The SNC plans to both expand the number of opposition groups under its umbrella this week, and begin a "restructuring" that makes it far more effective, says SNC member Hassan Hachimi, a Canada-based architect. Members needed to be "working in projects," new portfolios should create a government-in-waiting, and perhaps most important, a framework needed to be put in place "that supports the revolution."

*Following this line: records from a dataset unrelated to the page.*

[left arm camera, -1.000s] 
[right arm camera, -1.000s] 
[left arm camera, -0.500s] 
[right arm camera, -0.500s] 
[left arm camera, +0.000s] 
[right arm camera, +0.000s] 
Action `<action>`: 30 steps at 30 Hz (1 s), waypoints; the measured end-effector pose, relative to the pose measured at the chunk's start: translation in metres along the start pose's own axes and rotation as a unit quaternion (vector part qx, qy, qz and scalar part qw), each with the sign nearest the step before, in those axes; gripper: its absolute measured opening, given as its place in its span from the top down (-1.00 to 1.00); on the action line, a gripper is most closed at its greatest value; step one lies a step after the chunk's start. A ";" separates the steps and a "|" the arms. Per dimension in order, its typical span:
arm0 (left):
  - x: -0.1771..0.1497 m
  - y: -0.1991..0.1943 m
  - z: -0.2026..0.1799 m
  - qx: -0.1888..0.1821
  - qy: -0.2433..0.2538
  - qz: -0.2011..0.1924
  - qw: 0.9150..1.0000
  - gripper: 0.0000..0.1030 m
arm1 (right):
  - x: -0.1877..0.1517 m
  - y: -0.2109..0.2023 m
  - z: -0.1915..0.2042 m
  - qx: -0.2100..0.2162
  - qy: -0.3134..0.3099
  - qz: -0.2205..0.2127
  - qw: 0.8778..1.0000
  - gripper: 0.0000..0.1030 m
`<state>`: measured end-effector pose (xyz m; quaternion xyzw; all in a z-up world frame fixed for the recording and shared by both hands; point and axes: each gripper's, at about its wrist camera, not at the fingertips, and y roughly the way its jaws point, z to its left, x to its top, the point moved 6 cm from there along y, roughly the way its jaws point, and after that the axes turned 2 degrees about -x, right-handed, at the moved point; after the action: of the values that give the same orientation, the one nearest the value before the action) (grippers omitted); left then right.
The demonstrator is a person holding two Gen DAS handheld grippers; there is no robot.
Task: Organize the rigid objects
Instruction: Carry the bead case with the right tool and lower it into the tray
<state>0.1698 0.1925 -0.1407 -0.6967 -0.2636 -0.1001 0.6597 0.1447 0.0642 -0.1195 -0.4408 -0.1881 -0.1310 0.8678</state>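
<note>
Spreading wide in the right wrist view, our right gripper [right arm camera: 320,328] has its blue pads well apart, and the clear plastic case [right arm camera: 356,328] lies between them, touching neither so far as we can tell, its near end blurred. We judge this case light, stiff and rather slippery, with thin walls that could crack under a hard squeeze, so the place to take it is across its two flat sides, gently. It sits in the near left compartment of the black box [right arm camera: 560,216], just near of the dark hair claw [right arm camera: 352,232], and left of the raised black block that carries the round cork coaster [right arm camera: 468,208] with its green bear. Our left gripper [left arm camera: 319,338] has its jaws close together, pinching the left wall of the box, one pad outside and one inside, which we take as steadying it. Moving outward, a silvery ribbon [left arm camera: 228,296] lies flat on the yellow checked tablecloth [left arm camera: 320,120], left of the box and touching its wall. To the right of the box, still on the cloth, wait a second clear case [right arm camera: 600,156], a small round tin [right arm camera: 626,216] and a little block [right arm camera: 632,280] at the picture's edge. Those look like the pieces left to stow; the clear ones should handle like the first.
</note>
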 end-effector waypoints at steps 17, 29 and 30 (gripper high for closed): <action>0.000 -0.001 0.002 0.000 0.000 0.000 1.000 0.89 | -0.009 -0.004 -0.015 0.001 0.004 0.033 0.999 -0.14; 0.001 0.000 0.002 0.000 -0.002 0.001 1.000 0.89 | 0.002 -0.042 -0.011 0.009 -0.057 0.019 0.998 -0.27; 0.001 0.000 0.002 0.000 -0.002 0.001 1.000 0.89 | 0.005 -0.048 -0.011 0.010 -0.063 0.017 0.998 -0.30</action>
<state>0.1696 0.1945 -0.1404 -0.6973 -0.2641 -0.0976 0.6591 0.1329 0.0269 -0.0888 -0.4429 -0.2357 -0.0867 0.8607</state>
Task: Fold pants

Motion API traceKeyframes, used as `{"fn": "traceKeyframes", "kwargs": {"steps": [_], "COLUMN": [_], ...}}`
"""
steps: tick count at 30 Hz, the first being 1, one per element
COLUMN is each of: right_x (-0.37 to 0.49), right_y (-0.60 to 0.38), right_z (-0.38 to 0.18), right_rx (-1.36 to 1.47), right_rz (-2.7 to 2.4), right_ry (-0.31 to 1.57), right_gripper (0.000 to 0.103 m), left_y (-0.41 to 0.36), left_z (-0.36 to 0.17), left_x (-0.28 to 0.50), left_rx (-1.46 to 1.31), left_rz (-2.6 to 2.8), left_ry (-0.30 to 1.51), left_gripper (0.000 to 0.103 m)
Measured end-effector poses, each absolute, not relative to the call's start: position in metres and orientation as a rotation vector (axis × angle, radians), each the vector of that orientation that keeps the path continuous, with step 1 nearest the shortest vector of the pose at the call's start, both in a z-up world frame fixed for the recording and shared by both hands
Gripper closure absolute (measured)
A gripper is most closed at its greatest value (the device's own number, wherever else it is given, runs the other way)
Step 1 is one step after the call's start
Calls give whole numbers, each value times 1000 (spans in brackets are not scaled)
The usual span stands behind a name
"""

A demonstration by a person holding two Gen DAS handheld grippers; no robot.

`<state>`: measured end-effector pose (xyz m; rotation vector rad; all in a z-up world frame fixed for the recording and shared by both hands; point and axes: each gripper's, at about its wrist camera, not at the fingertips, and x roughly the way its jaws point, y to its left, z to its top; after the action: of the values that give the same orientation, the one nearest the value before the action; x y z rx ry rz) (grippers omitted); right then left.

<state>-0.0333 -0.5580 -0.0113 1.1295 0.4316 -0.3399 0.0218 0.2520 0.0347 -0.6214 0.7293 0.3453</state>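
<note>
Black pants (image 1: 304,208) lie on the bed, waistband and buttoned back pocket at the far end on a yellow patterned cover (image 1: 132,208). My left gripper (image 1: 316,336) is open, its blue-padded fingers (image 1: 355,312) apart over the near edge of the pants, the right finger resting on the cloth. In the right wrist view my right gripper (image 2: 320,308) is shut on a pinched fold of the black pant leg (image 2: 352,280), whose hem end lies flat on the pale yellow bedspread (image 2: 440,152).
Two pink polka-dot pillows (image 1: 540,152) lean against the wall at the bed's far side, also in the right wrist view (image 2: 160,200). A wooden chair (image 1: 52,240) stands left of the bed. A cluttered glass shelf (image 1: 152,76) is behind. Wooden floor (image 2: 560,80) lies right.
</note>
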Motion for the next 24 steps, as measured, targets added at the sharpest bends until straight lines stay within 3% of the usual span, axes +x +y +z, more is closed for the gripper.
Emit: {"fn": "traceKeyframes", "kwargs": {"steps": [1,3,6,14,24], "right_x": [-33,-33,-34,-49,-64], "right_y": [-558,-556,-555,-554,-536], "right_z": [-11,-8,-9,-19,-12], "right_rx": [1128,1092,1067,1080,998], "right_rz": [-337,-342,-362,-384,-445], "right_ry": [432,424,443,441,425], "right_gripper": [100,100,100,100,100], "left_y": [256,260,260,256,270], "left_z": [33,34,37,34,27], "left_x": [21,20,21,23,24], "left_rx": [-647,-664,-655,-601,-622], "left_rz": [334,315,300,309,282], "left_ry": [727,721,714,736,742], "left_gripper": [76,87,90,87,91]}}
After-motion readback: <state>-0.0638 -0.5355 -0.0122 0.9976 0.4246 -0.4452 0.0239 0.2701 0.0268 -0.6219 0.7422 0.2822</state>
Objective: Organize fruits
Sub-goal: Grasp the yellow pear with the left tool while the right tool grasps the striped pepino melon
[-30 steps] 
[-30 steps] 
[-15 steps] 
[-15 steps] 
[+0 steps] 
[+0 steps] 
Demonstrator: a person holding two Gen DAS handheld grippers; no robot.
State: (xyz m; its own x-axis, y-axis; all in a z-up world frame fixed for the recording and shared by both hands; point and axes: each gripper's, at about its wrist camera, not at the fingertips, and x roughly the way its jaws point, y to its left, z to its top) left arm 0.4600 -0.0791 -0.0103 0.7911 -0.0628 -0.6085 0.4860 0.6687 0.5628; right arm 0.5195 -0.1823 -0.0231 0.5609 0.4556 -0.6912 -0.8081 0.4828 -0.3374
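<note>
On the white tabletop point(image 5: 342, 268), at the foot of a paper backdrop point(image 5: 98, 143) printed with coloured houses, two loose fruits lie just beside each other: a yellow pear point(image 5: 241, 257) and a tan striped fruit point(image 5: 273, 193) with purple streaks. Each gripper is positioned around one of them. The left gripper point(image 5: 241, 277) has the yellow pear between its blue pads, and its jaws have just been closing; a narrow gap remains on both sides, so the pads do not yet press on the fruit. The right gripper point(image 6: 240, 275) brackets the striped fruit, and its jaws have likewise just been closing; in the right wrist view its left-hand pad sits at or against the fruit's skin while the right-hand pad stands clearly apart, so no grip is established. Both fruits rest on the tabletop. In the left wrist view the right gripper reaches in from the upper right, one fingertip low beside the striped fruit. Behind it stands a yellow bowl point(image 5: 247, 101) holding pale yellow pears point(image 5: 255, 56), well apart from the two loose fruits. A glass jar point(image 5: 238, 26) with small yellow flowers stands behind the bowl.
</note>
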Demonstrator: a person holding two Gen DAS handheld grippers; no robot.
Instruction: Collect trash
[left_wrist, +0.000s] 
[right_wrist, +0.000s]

"I think everybody is aware" of the criticism from revolutionaries inside about the SNC being out of touch, and "we can't make an excuse of it," says Mr. Hachimi. The main issue has been poor communication, "not that the SNC didn't care."
"Expectations inside Syria were way too much," he adds, of a revolt that has dragged on far longer than the five or six months most predicted. "The Syrian people have shown tremendous courage, this will to sacrifice. We have the will and the patience – the key weapons. We are dealing with the [regime's advantages] one by one. At least we are moving forward."
But not fast enough, by the reckoning of some opposition supporters.
"As someone who has seen a lot of divisions, I'm not optimistic," says a translator who left Syria two months ago, and asked that only his first name, Shyar, be used to protect his family still inside Syria.
"The problem is, the political side of the opposition is far away from the people, [who] have very high expectations," says Shyar. "At first, [the opposition] was for evolution. But when the Syrian regime started to bombard cities and kill civilians, you raise your demands for Assad to step down. The regime is not listening at all. It is blind and deaf."
Syrian state TV today showed Assad visiting the former opposition stronghold of Homs, promising a better future after government forces had bombarded it for weeks in a bid to rout armed rebels.
'If we had got a portion of what Libya got ...'
Finding elusive unity is critical for the opposition, says activist Fadel al-Salim, in order "to remove these excuses from the international community" not to help. "We must prove to the world we are united, and working in the same direction."
They have also been reluctant to provide weapons and money, though reports this week suggest that the US and possibly Turkey are beginning to provide "nonlethal aid," such as communication radios for the loose grouping of rebel forces inside the country, known as the Syrian Free Army.
"If we had got a portion of what Libya got, it would be a different picture today," Hachimi, the architect.
Yet obstacles remain to securing international help on the eve of the second "Friends of Syria" meeting. The first, in Tunisia a month ago, yielded little concrete progress.
"We have hope, but still the pain of birth," says one Syrian at the conference wearing an opposition flag scarf, who recently fled Syria and asked not to be named.
"I think the American and the Russians, everyone sees the situation in Syria. Politics aside, how many children have to die? Old women and men?" asks the Syrian. "The world now understands and will help. We already paid for that in blood."